Contudo, a jovem não lhe deu atenção, atentando apenas a Otto, que havia limpado o rosto e guardado o lenço novamente no bolso da camisa.

– Fui feito em Paris. A condessa viu uma apresentação minha lá e me comprou do meu fabricante. Eu sempre tinha muito ciúme dos humanos que iam me assistir – ele explicou. – E agora, quando fui quase humano, quase consegui entender o que se sente. Por que se ri ou se chora. Quase senti o que sempre quis sentir… O amor.

Otto fez uma pausa e sorriu, mas seu sorriso não era de todo feliz.

– Eu vi como os humanos amam – ele continuou. – É incrível. Uma vez, quando meu fabricante estava me colocando no baú, depois de um show, vi um pai tirar o filho do caminho de uma carruagem que vinha em alta velocidade.

O pai salvou o filho, mas morreu em seu lugar. – Otto sacudiu a cabeça impressionado com a memória. – Como deve ser poderoso o amor, pois somente um sentimento tão intenso é capaz de levar alguém a fazer isso.

– É – refletiu Bela, pensando em seu pai e em como ela havia tomado seu lugar no castelo da Fera para que ele pudesse continuar livre.

– Eu queria saber como é isso, no entanto, nunca vou conseguir.

O boneco levou a mão ao bolso, pegou o lenço e o entregou a Bela.

Bela observou o tecido e viu que o que parecia ser sangue, na verdade, era óleo.

– É o máximo que posso fazer. É alguma coisa. Eu… Eu tentei te amar, Bela, quando fingi ser seu pai – disse Otto. Com sua mão de papel machê, tocou a bochecha da jovem com delicadeza. – Eu tentei, mas não consegui.

Acho que para amar é preciso ter um coração, e eu não tenho.

– Oh, Otto – Bela disse, abraçando-o com força.

Enquanto acariciava as costas de Otto, ela viu, atrás dele, uma janela com esfarrapadas cortinas de seda vermelha. Então, se lembrou da tesoura que trazia no bolso.

– Espere aqui – instruiu Otto, soltando-o.

Rapidamente, a moça foi até a janela, puxou um pedaço da cortina para baixo e colocou o tecido no chão; alisando a seda, começou a recortar.

Lucanos aproximou uma de suas patas da orelha.

– Tempo? – ele disse, como se ela tivesse perguntado a ele a respeito de quanto tempo ainda tinham. – Ah, não se preocupe com isso! Nós temos todo o tempo do mundo! Só precisamos pegar Morte antes que ela saia do castelo e vá causar mais estragos mundo afora, então, Bela, fique tranquila, use o tempo que precisar. O dia todo, se for o caso.

Foi uma tarefa difícil; a tesoura era pequena e não tinha sido feita para

cortar tecido, mas, depois de alguns minutos, sentada sobre seus calcanhares, a jovem segurou o que havia feito: um esfarrapado coração de seda vermelha.

Bela colocou sua tesoura de volta no bolso e chamou Aranae:

– Você poderia me ajudar?

A aranha, apesar de estar impaciente, pegou o coração com suas patas.

Então, foi até Otto e subiu em seu peito.

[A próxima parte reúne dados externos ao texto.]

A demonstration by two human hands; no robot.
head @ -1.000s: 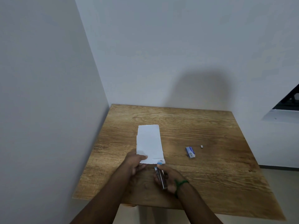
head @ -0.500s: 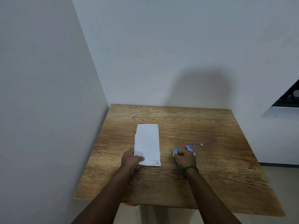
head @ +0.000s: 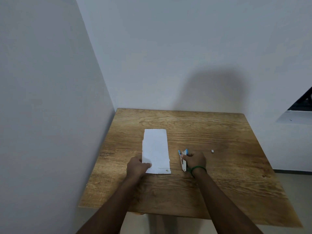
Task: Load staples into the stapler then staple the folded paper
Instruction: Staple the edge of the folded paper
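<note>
Wood-grain table (head: 228, 174) set in a corner between two pale walls. Folded white paper (head: 155, 149) lies flat on it, left of centre, long side running away from the person; a small mark shows near its near right corner. Left hand (head: 137, 167) rests on the near left corner of the paper, thumb on top, pinning it down. Right hand (head: 195, 160), green band (head: 198, 168) at the wrist, is curled around the stapler (head: 183, 160), which lies on the table just right of the paper, blue end pointing away. Small pale piece (head: 212, 151) sits on the table further right, apart from the hand.
</note>
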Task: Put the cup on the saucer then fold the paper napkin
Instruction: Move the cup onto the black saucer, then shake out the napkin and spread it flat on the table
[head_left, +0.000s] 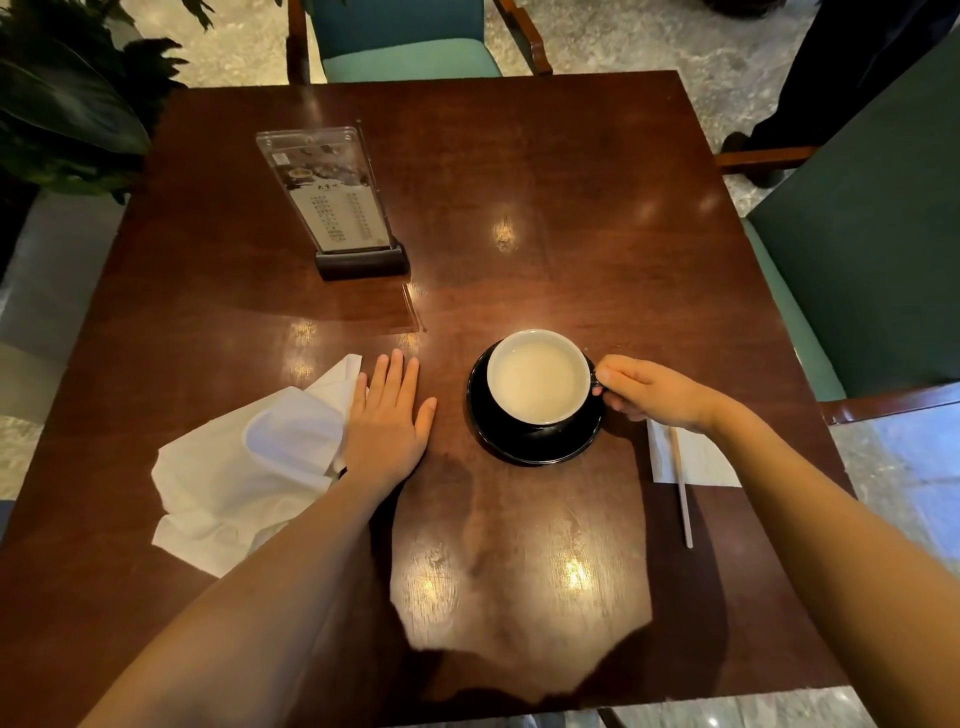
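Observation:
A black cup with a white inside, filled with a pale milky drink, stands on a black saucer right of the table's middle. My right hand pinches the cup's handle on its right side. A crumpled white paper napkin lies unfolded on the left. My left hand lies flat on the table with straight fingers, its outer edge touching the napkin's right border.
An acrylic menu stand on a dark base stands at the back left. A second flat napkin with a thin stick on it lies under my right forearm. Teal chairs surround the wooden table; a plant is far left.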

Otto olhou para Bela sem entender o que acontecia, mas ela apenas acenou com a cabeça para ele e ficou esperando, mordendo os lábios.

Trabalhando rapidamente, Aranae colocou o coração de pano sobre o lugar no peito de Otto onde estaria seu coração, se ele fosse humano. Usando as presas, perfurou buracos no coração e, com seus fios de aranha, costurou o coração na blusa do boneco. Quando terminou, Aranae deu um tapinha no coração e desceu.

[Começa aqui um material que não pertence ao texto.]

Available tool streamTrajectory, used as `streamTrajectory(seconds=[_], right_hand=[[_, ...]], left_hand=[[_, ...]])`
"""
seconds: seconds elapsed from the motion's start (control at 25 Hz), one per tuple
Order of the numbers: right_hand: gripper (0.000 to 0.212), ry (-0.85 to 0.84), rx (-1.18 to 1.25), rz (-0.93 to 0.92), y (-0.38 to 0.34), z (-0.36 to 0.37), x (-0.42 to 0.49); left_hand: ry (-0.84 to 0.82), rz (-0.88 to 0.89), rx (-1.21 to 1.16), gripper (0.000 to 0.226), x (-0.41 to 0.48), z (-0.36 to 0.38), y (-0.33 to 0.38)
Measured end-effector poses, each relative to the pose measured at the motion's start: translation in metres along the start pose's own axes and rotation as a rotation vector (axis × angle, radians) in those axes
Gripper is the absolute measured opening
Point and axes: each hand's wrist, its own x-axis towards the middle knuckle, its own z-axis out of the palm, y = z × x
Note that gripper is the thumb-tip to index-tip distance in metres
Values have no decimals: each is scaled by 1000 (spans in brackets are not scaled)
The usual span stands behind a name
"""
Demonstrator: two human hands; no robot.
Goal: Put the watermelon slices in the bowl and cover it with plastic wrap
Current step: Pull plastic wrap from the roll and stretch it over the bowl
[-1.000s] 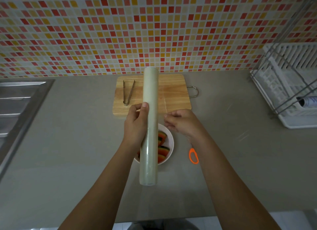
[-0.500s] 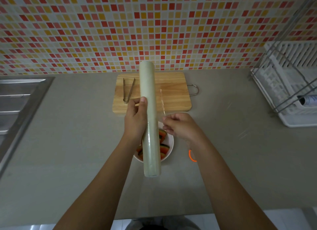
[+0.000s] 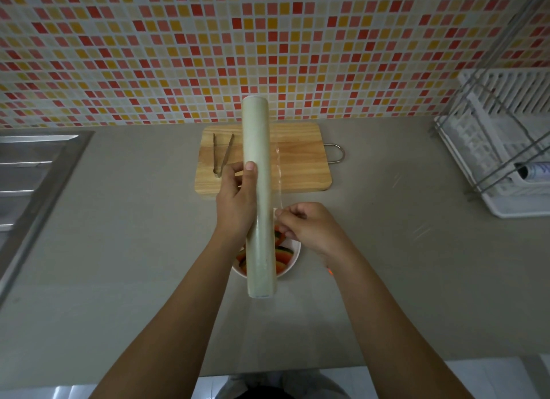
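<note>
A long pale roll of plastic wrap (image 3: 258, 148) is held upright-lengthwise above the counter, my left hand (image 3: 235, 202) gripping its middle. My right hand (image 3: 306, 226) pinches the loose clear edge of the wrap (image 3: 278, 172), which is peeled a short way off the roll's right side. Under the roll and my hands sits a white bowl (image 3: 293, 263) holding watermelon slices (image 3: 284, 254), mostly hidden by the roll.
A wooden cutting board (image 3: 300, 160) with metal tongs (image 3: 221, 154) lies behind the bowl. A steel sink (image 3: 32, 178) is at the left, a white dish rack (image 3: 503, 148) at the right. A sliver of an orange object (image 3: 329, 270) peeks out beside my right wrist.
The roll has risen and shifted slightly away from me. My right hand has drawn the wrap's free edge a little off the roll, and now covers most of the orange object.
</note>
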Motion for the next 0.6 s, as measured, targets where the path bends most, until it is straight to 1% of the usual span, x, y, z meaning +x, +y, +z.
streamTrajectory(seconds=[0.08,0.16,0.2,0.28,0.32,0.4,0.48,0.6], right_hand=[[16,27,-26,2,1,-2,1],[17,38,87,47,3,1,-1],[20,37,147,71,4,4,-4],[31,57,125,60,10,11,-8],[31,75,88,37,14,14,-9],[19,103,60,-10,17,15,-11],[12,94,67,-33,16,13,-10],[14,105,-9,-72,13,11,-11]], left_hand=[[2,5,-1,18,0,0,1],[9,17,-6,22,-2,3,2],[15,22,-8,25,-2,5,2],[31,31,-5,30,-2,7,4],[37,34,-2,30,-2,7,5],[40,33,-1,29,-1,8,8],[48,0,-27,33,0,7,10],[45,-121,-56,45,0,7,11]])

Otto recuperou a respiração. Suas bochechas ganharam cor. Ele olhou para o coração com admiração, então, sorriu para Bela.

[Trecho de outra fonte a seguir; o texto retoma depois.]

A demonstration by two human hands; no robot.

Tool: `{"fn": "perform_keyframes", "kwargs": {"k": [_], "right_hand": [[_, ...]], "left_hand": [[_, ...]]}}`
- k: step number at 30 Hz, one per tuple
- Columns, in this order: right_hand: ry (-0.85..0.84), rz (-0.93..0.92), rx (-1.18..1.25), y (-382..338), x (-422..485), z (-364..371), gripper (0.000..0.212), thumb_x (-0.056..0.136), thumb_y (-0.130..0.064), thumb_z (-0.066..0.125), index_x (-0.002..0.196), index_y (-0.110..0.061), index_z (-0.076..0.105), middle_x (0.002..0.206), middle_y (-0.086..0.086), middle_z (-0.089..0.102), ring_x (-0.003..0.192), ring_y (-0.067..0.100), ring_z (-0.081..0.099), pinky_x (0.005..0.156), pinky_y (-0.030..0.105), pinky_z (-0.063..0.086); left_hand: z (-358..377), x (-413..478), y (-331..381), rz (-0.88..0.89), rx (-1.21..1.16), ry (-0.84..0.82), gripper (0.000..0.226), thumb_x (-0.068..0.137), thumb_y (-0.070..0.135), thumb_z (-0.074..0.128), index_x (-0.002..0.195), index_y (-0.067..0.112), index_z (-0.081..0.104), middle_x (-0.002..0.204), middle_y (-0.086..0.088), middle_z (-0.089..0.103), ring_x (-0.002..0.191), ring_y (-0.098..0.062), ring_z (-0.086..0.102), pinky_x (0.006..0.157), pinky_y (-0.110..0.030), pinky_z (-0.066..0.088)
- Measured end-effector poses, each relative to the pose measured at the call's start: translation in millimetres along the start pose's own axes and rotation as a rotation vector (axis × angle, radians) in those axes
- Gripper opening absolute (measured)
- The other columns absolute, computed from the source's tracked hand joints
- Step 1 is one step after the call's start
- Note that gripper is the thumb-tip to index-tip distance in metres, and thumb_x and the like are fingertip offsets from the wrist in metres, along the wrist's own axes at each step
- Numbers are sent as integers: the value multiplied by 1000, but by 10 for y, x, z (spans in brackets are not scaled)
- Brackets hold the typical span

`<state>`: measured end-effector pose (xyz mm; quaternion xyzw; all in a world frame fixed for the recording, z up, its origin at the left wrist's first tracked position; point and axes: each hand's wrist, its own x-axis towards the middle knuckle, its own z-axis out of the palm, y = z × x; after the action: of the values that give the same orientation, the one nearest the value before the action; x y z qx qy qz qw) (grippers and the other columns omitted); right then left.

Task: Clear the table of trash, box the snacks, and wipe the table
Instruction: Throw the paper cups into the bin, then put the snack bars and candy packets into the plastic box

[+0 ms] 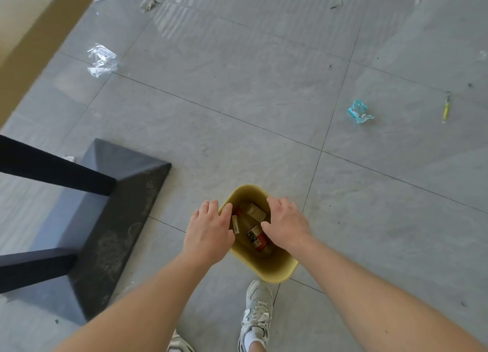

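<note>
A small yellow trash bin (274, 269) stands on the grey tiled floor just ahead of my feet. Inside it lie a plastic bottle with a red and black label (255, 237) and a couple of small packets. My left hand (210, 232) grips the bin's left rim, fingers curled over the edge. On the right rim rests my right hand (286, 223), fingers bent down into the bin. The table top is out of sight.
A black table base (111, 219) with two dark legs fills the left. Litter lies on the floor: clear plastic wrap (102, 60), a blue wrapper (359, 111), a yellow pen-like stick (446, 110), crumpled scraps far back. My sneaker (257, 312) stands behind the bin.
</note>
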<state>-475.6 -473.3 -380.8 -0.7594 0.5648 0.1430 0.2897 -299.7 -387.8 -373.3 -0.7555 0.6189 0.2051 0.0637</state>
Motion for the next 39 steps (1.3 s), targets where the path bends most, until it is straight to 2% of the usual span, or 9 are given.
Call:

– Agora eu sei! Agora eu sei o que significa estar vivo! O amor é a própria magia. E é forte. Muito forte! – Ele girava com os braços abertos. – Eu te amo, Bela! Eu te amo, aranha! Também amo você, besouro!

O coração de Bela ficou cheio de alegria. Ela sorriu para Otto.

Lucanos seguia tenso.

– Isso é tão bom, Otto. Estou feliz por você. De verdade – ele disse. – Mas, se não conseguirmos a moeda de Henri e depois sairmos daqui, Bela vai morrer.

Otto, ainda girando, disse:

– Vou ajudar vocês! Adoro ajudar!

Lucanos fechou os olhos e esfregou a testa:

– Otto, se quer nos ajudar, pare de girar e nos diga onde está Henri. Conte como podemos tirar a moeda dele. Temos que saber o que fazer, porque duvido muito que consigamos usar um coração recortado para trazê-lo para o nosso lado.